Die Stümperei nimmt kein Ende

Wenige Tage vor dem Maifeiertag wurde die kurz vor dem Aufblühen stehende Rasenfläche der Lindachböschung vor dem Jesinger Rathaus abrasiert. Wer auch immer diesen Frevel angeordnet hat, der ist meiner Ansicht völlig fehl an seinem Platz. Es ist ärgerlich, dass Leute, die keine Ahnung von Ökologie, Naturschutz und Ästhetik haben, an solche Positionen gesetzt werden. Ich frage mich: Findet der Personalrat keine geeigneten Bewerber für dieses Grünflächenamt?

Ein anderes Beispiel: Bei der Auffahrt von der Umgehungsstraße zur Schlierbacher Straße gibt es noch einige Grünflächen. Dort werden nun wieder Blümchenbeete angelegt. Obwohl diese Blümchen dann im Unkraut ersticken werden.

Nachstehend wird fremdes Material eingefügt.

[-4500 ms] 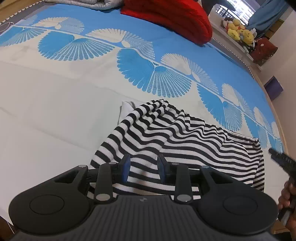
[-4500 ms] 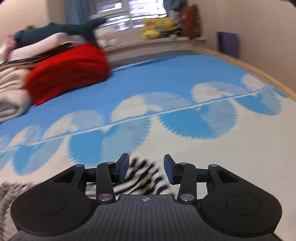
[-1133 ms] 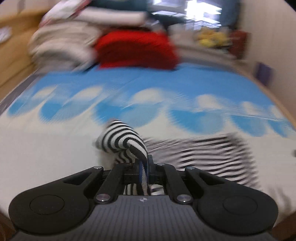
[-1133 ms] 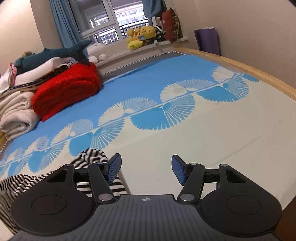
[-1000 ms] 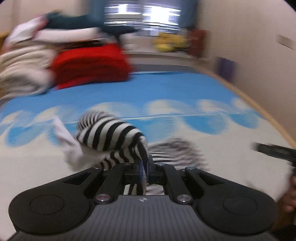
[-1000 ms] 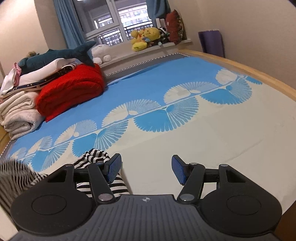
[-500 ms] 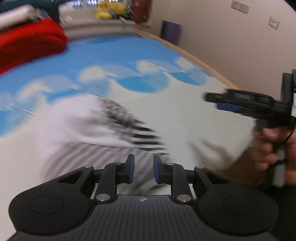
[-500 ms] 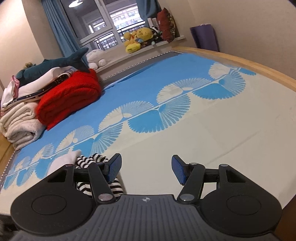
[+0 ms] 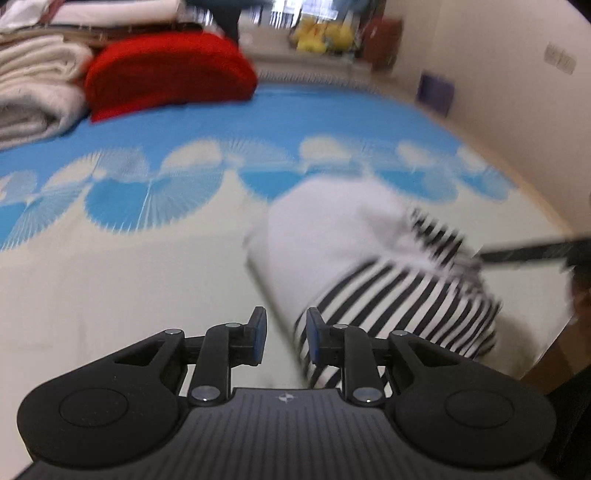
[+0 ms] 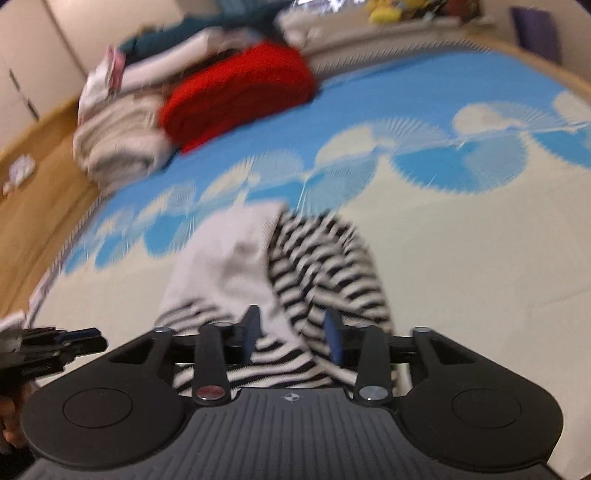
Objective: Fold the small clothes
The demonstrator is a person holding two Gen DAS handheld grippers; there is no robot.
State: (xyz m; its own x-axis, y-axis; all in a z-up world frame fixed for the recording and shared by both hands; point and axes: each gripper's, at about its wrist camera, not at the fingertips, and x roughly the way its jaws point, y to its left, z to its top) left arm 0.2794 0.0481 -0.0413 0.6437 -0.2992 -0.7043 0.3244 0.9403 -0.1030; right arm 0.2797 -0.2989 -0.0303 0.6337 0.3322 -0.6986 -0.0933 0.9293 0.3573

Geduldige Leute dürfen dann wieder auf diesen Beeten herumrobben, um gegen Disteln und Quecken anzukämpfen. Sinnvoller wäre es, wie es vielleicht nun beim Freibad praktiziert wird, die gesamten Flächen in extensiver Weise zu pflegen und standortgerechte Wiesenblumen zu fördern. Aber ich habe langsam alle Hoffnung auf Besserung aufgegeben. Die Stümperei nimmt wohl kein Ende.